* _EXERCISE_: What lines below include the string "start"? Pick them out and copy them.

* _STORED DATA_:
....
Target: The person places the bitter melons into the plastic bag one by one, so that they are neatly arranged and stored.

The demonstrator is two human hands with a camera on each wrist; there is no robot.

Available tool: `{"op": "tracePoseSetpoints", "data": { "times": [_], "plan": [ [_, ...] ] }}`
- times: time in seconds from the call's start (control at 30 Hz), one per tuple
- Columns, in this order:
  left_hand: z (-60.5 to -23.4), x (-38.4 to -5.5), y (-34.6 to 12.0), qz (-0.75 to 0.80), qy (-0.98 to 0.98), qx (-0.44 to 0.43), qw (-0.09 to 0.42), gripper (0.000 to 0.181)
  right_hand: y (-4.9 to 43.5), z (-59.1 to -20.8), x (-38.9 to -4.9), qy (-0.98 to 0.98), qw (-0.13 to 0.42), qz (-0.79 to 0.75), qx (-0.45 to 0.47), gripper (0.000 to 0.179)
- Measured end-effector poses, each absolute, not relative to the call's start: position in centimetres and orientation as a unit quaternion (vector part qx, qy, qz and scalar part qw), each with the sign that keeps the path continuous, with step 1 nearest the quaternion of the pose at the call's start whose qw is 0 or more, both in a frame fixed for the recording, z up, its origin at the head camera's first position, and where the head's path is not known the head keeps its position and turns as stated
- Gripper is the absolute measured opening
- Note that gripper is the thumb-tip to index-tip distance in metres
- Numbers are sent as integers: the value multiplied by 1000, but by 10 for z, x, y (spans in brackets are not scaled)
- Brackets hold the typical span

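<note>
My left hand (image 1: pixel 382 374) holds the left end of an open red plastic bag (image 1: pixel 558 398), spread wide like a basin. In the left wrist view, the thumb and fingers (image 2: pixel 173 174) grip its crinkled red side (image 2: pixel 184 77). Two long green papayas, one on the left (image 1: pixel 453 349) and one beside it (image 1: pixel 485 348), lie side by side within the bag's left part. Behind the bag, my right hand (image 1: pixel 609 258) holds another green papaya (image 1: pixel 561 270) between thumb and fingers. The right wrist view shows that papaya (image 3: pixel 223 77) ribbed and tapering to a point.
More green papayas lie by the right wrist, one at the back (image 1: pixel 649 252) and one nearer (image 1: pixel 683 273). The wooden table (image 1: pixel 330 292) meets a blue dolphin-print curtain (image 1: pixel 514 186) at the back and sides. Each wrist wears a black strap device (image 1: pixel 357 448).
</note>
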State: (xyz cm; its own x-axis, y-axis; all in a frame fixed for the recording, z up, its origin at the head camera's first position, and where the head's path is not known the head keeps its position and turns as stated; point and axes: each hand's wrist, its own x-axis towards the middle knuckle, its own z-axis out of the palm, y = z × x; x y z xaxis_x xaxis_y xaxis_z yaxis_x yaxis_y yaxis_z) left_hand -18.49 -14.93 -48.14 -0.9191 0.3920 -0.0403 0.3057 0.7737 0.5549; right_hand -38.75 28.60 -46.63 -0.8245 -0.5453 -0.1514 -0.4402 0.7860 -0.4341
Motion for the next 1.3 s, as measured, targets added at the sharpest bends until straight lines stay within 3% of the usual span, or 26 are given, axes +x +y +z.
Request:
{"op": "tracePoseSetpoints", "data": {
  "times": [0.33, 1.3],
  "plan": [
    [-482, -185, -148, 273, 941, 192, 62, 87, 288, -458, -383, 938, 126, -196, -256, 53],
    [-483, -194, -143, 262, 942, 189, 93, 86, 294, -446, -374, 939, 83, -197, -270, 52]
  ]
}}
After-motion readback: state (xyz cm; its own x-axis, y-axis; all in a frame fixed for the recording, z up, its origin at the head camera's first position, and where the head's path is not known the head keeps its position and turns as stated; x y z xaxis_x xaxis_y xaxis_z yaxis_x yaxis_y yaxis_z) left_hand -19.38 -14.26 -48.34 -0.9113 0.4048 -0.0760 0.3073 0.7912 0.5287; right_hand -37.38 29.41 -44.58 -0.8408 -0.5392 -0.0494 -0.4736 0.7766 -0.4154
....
* _RESPONSE AREA_:
- times: time in seconds from the call's start (control at 30 Hz), one per tuple
- Measured end-effector poses, each absolute, not relative to the call's start: position in centimetres and orientation as a unit quaternion (vector part qx, qy, qz and scalar part qw), each with the sign that keeps the path continuous, with step 1 nearest the quaternion of the pose at the call's start whose qw is 0 or more, both in a frame fixed for the recording, z up, its origin at the head camera's first position, and where the head's path is not known the head keeps its position and turns as stated

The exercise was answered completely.